これによって求められるのが、医療費控除の申請をしたあとに、手元に戻ってくる還付金となります。

医療費控除の還付金の計算例

年収200万円以上の場合

①支払った医療費総額:50万円
②受け取った保険金:10万円
③課税所得:400万円

1.医療費控除額を求める

①50万円-②10万円-10万円=30万円

2.課税所得から所得税率を求める

③課税所得が400万円なので、上記の表から所得税率は20%となります。

3.医療費控除額と所得税率をかける

医療費控除額30万円×所得税率20%=6万円

還付金は6万円となります。

医療費控除に該当する場合は申請しましょう!

複雑で面倒くさそうに思えますが、医療費控除の確定申告は、それほどややこしくはありません。

特に、会社員などの給与所得者の場合には、会社から発行される源泉徴収票に、課税所得が記載されています。
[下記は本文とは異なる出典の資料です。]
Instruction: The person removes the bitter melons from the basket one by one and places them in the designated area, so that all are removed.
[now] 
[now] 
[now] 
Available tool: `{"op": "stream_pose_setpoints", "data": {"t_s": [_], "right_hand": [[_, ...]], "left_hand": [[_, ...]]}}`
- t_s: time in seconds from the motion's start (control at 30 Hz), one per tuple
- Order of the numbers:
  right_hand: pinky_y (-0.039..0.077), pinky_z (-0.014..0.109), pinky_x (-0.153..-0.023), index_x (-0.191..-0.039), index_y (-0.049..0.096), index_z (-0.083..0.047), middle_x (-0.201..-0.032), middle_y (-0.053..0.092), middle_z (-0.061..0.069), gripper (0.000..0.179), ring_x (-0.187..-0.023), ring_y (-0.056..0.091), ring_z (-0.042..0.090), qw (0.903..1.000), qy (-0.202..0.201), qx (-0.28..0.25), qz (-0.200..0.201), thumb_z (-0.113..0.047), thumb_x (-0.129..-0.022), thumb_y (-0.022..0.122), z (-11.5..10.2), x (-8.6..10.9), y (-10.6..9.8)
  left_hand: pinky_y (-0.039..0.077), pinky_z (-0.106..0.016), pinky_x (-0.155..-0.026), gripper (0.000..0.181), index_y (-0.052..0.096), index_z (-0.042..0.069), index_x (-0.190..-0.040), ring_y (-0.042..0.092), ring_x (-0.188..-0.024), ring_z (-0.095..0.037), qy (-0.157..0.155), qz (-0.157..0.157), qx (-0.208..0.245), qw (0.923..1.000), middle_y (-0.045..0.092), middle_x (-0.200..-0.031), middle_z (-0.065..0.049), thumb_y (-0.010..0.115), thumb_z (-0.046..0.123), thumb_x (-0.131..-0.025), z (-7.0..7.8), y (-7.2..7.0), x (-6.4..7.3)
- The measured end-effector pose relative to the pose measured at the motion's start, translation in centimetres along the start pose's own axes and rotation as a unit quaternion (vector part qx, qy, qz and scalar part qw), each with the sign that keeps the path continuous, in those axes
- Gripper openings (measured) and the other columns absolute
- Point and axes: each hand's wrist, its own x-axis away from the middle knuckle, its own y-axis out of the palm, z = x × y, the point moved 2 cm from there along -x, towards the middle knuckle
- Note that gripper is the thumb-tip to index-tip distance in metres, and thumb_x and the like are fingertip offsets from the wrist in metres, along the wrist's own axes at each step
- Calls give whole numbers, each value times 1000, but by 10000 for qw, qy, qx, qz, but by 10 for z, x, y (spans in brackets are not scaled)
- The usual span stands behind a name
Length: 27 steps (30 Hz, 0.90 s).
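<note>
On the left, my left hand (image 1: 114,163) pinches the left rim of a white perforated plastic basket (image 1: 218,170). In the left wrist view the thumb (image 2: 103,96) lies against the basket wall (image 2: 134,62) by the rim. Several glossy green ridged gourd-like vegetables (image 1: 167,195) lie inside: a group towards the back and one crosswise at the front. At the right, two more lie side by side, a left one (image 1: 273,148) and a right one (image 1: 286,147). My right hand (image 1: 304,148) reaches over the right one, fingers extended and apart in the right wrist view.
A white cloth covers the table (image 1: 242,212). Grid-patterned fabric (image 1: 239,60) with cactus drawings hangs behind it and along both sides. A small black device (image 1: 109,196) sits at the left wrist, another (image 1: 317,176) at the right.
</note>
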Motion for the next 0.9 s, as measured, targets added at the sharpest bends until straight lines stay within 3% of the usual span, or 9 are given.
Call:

それらの数字を転記して、確定申告書を作成し、税務署に提出するだけで、一定額以上医療費を支払っている場合には、還付される可能性があります。

もらえるものは、もらっておいた方が得ですよね。

また、5年前までは、遡って、還付申請することが可能です。

平成29年以降は、医療費の領収書がなくても、医療費通知があれば、申請できるようになっていますので、思い当たる場合には、遡って申請してみてはいかがでしょうか。